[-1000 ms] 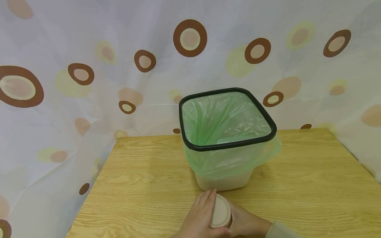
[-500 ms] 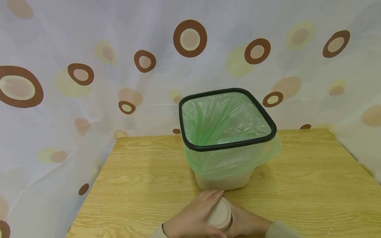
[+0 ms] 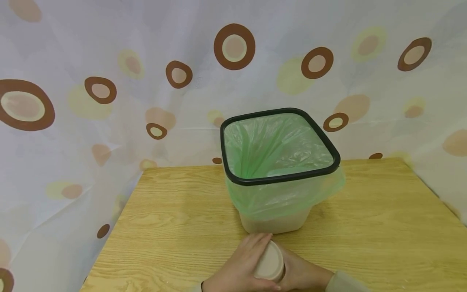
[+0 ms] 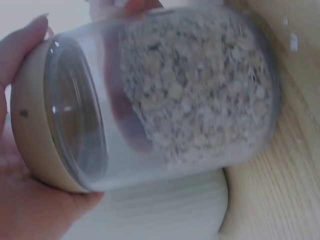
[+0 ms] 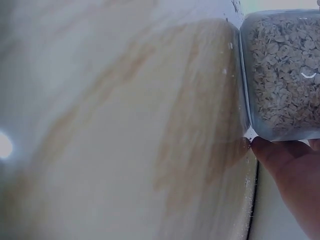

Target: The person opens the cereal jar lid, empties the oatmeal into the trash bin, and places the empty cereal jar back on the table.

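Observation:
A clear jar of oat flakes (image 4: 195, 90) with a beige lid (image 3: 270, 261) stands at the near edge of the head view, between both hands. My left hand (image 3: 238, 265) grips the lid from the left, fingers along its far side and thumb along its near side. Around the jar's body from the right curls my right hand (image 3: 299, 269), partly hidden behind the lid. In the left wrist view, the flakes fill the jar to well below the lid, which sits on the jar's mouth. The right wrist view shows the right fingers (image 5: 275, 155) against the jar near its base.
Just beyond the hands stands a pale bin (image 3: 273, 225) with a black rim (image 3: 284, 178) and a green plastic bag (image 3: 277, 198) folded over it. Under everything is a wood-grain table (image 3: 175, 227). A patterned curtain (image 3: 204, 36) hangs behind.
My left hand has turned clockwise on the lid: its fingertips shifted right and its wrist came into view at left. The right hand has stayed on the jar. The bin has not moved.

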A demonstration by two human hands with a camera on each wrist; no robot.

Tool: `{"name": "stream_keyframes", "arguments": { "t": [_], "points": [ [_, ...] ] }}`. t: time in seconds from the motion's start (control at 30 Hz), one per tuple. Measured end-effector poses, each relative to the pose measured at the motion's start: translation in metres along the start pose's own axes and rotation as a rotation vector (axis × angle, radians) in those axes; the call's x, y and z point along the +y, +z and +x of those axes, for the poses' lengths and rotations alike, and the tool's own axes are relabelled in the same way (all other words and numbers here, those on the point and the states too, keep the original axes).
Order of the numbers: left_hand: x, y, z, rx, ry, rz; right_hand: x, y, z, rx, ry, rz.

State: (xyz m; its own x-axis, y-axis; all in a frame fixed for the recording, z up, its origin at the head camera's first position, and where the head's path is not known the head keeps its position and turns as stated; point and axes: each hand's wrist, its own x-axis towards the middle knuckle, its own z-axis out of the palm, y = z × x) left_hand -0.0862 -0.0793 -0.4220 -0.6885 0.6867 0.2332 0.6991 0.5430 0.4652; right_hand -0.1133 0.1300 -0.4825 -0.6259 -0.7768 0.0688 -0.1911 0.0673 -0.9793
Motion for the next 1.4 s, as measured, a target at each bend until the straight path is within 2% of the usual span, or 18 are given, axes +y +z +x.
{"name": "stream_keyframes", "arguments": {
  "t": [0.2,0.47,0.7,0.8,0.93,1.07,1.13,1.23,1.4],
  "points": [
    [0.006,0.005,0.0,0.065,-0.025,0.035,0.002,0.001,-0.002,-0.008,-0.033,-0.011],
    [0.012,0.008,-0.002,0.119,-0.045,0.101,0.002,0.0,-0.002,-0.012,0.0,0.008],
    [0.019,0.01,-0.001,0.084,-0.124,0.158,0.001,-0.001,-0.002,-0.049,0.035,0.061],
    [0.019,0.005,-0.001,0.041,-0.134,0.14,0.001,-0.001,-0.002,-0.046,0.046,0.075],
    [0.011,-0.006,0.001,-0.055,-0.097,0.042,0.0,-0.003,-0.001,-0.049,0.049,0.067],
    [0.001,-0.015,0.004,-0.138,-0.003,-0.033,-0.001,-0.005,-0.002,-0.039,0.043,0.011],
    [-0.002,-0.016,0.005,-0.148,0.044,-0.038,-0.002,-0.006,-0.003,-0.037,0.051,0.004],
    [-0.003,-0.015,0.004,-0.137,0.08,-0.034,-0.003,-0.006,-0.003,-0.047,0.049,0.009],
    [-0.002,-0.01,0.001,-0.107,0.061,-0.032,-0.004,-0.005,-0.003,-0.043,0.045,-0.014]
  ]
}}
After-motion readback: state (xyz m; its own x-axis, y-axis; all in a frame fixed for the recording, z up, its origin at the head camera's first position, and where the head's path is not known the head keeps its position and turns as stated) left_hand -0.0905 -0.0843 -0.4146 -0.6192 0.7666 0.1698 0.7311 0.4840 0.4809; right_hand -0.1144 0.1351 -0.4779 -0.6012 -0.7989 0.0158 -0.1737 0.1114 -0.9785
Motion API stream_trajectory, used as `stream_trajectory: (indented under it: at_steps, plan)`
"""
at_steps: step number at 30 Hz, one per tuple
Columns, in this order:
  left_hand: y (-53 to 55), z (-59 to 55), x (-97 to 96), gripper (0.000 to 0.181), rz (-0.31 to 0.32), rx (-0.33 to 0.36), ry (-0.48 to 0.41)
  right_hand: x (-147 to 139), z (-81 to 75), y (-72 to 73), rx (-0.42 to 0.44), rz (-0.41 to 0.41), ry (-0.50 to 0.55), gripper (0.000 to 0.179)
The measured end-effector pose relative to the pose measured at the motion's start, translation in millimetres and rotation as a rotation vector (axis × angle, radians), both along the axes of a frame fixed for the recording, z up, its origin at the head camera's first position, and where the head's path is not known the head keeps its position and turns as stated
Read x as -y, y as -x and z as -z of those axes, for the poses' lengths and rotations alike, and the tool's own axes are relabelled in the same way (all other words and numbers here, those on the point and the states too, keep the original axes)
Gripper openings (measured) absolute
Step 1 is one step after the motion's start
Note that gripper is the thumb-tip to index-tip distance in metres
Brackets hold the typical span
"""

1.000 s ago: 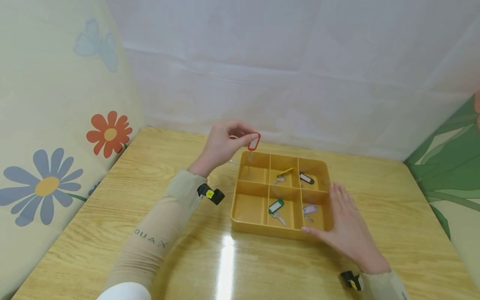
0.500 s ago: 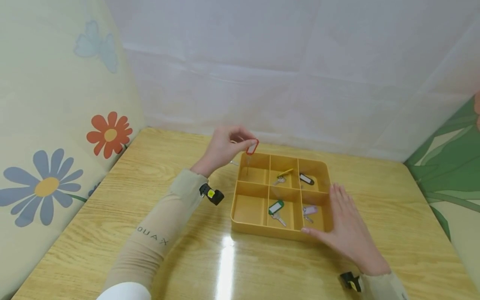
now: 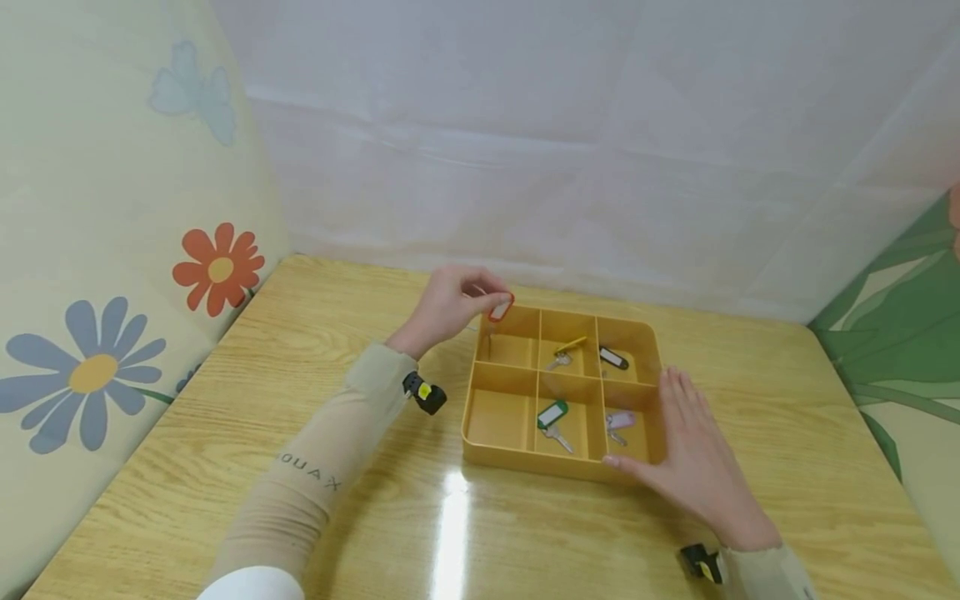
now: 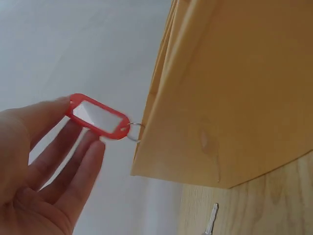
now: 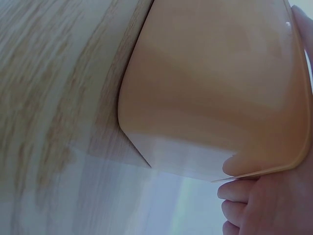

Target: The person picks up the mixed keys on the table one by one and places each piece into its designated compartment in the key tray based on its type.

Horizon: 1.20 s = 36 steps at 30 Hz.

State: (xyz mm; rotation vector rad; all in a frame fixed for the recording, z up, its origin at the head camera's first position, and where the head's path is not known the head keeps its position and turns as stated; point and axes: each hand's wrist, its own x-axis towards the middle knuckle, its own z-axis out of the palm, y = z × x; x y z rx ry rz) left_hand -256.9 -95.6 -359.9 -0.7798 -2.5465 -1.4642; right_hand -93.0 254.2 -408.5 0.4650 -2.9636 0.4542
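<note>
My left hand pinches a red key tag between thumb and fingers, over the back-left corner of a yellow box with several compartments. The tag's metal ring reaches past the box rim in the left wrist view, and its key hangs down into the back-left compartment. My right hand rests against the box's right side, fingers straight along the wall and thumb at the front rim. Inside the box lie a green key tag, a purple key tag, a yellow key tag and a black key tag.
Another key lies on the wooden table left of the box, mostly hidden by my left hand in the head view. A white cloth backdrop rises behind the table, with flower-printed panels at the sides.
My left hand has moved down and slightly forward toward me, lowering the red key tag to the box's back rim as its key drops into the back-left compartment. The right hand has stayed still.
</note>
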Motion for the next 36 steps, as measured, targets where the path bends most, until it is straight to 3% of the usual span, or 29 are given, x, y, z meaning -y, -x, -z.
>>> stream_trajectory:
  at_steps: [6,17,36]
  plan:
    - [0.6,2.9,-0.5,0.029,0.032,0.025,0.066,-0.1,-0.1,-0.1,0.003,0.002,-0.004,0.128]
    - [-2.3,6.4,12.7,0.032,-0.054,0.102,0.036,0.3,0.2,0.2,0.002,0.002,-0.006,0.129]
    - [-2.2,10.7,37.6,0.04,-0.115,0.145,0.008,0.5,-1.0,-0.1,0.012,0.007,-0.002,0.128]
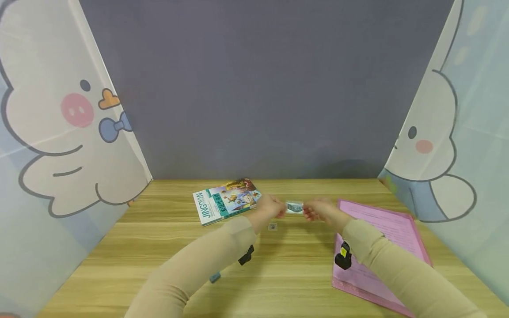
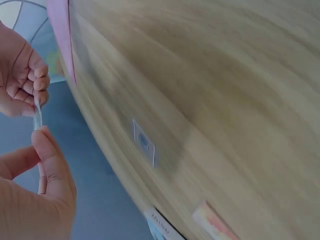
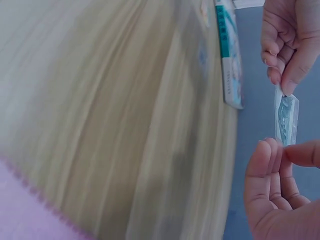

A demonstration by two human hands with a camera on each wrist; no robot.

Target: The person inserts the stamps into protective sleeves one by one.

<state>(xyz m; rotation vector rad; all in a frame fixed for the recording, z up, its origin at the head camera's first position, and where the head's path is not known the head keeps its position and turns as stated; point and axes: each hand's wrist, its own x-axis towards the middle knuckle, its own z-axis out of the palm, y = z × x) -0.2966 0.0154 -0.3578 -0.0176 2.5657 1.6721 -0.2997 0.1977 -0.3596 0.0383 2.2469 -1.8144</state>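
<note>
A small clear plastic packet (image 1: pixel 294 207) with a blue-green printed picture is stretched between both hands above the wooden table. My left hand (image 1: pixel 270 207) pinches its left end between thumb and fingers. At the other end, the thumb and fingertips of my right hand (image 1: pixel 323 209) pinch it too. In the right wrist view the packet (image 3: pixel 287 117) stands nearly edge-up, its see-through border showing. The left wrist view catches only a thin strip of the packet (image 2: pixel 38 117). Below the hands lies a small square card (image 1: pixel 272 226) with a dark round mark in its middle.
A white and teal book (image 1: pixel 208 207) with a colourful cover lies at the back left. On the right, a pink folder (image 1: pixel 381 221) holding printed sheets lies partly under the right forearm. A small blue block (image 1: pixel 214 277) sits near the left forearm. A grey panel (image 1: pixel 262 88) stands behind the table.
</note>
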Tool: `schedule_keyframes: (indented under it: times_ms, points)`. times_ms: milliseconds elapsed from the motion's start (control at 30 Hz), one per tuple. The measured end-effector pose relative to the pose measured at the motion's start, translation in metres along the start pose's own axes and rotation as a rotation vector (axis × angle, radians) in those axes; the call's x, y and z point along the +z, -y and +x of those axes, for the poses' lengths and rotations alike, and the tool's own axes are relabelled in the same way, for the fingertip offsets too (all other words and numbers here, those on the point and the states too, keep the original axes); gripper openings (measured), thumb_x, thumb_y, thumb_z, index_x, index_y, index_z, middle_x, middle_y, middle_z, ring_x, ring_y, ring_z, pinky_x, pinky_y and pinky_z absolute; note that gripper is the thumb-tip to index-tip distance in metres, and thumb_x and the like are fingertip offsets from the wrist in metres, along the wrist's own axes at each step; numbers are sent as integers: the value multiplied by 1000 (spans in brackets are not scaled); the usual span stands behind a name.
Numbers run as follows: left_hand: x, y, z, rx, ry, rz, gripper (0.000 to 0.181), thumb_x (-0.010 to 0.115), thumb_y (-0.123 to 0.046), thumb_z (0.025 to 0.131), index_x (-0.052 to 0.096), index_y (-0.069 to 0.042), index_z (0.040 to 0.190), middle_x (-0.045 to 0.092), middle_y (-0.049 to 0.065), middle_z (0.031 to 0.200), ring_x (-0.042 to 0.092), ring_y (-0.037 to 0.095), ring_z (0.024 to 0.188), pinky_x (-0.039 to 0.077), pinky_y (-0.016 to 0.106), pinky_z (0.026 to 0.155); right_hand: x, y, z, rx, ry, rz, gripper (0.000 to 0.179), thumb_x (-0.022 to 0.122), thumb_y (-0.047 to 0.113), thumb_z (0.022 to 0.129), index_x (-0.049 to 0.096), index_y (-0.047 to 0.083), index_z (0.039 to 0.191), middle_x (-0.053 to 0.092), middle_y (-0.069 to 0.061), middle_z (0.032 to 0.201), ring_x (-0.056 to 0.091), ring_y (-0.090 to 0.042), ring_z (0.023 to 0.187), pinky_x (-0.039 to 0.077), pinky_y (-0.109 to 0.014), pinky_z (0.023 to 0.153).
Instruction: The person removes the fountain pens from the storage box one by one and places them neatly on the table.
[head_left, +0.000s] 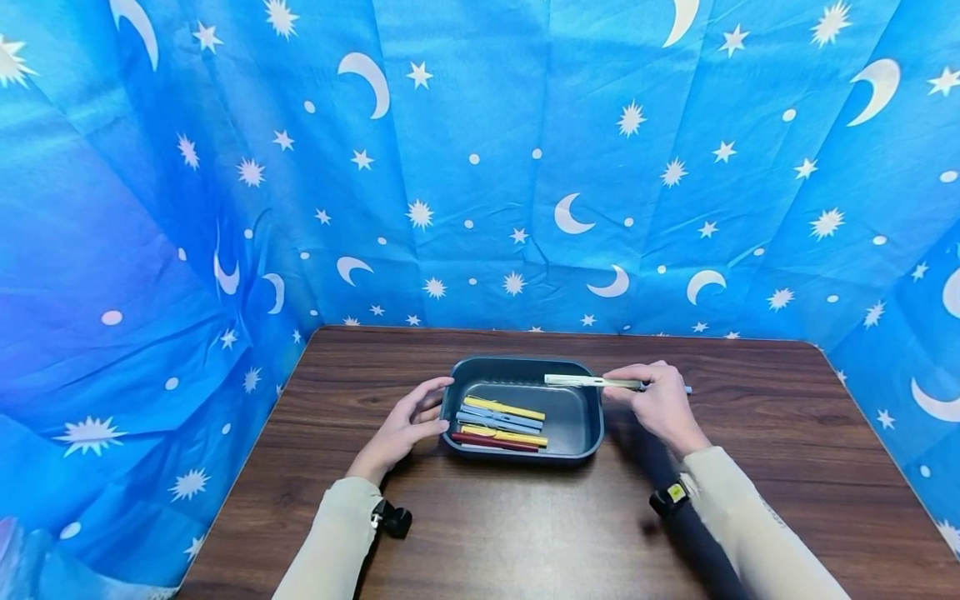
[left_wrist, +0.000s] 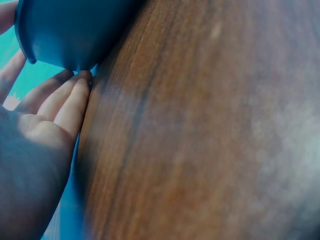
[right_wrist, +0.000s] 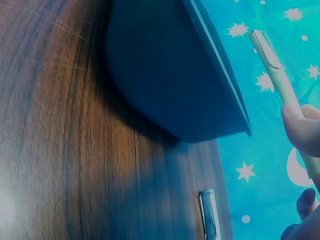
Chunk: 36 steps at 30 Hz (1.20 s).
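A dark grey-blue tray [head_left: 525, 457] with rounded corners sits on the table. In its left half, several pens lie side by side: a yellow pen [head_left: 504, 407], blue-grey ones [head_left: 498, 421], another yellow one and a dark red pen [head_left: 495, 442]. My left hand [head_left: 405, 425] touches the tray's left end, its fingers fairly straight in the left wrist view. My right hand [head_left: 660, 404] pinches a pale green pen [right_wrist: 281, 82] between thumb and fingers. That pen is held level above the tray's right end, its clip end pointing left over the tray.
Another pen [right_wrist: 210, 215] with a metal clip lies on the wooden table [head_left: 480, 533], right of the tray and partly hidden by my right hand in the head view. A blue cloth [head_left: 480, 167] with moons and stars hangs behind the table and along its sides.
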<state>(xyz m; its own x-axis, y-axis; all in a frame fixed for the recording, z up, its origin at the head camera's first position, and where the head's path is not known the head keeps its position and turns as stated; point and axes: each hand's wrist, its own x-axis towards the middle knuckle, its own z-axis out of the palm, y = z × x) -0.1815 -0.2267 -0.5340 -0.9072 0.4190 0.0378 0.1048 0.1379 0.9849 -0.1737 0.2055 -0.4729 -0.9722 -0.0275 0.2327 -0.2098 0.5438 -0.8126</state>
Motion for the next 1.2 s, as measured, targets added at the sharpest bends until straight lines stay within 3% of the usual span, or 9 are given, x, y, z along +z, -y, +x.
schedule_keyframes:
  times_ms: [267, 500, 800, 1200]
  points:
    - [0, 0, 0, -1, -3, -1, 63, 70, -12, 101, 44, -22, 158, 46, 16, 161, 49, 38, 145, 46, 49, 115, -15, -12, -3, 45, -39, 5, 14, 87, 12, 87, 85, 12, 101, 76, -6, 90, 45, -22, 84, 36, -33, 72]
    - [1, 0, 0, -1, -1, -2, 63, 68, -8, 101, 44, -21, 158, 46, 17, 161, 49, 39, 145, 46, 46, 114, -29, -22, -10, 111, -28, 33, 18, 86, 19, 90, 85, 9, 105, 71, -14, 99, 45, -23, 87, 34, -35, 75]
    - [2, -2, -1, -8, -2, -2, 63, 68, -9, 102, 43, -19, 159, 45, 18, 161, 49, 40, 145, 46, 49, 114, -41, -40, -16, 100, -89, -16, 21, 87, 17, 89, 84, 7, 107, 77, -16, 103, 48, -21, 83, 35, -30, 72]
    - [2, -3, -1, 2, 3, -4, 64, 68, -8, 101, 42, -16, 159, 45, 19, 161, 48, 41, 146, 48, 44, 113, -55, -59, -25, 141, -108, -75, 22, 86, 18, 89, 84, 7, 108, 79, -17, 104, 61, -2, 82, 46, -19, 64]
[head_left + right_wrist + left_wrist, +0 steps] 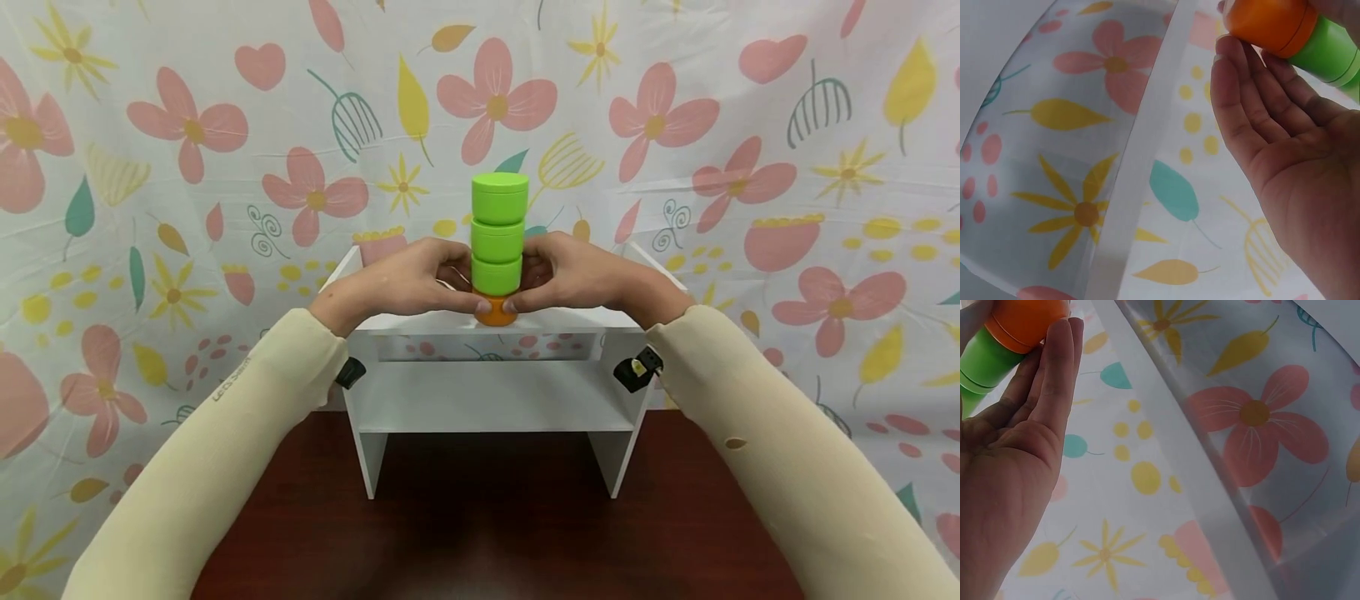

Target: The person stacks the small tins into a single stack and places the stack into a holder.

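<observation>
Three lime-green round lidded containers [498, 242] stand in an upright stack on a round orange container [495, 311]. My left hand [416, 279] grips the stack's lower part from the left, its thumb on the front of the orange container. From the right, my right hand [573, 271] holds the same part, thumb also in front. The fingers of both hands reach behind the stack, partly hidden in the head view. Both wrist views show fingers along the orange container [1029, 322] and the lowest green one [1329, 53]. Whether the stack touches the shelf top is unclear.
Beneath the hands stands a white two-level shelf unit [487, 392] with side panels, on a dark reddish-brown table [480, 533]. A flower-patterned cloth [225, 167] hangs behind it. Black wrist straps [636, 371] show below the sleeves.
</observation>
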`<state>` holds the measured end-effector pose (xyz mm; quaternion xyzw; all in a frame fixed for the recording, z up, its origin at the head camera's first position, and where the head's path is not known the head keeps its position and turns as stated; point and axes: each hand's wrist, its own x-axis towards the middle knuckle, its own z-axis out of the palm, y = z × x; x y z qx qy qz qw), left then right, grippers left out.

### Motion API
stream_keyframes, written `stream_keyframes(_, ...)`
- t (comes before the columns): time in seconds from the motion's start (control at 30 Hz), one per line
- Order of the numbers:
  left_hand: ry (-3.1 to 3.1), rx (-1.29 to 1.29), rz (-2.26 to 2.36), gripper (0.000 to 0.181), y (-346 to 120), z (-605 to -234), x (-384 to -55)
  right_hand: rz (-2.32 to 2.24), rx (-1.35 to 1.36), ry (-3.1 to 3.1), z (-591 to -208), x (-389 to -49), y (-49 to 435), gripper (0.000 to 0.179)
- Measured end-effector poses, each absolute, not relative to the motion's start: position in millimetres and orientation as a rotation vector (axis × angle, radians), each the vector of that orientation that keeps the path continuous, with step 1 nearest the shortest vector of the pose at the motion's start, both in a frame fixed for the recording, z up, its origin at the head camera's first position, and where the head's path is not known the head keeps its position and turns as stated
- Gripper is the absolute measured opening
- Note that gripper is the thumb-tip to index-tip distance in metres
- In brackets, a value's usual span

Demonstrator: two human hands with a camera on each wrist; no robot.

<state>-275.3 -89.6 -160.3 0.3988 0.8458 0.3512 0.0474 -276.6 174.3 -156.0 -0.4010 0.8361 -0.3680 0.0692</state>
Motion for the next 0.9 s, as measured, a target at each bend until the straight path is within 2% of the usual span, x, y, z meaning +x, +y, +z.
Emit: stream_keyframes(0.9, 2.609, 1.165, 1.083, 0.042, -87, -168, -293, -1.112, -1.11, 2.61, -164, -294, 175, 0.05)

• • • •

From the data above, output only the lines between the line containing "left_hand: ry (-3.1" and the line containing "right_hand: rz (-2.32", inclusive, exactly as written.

  left_hand: ry (-3.1 to 3.1), rx (-1.29 to 1.29), rz (-2.26 to 2.36), gripper (0.000 to 0.181), y (-346 to 120), z (-605 to -234), x (-384 to -55)
  right_hand: rz (-2.32 to 2.24), rx (-1.35 to 1.36), ry (-3.1 to 3.1), z (-591 to -208), x (-389 to -49), y (-49 to 435), gripper (0.000 to 0.179)

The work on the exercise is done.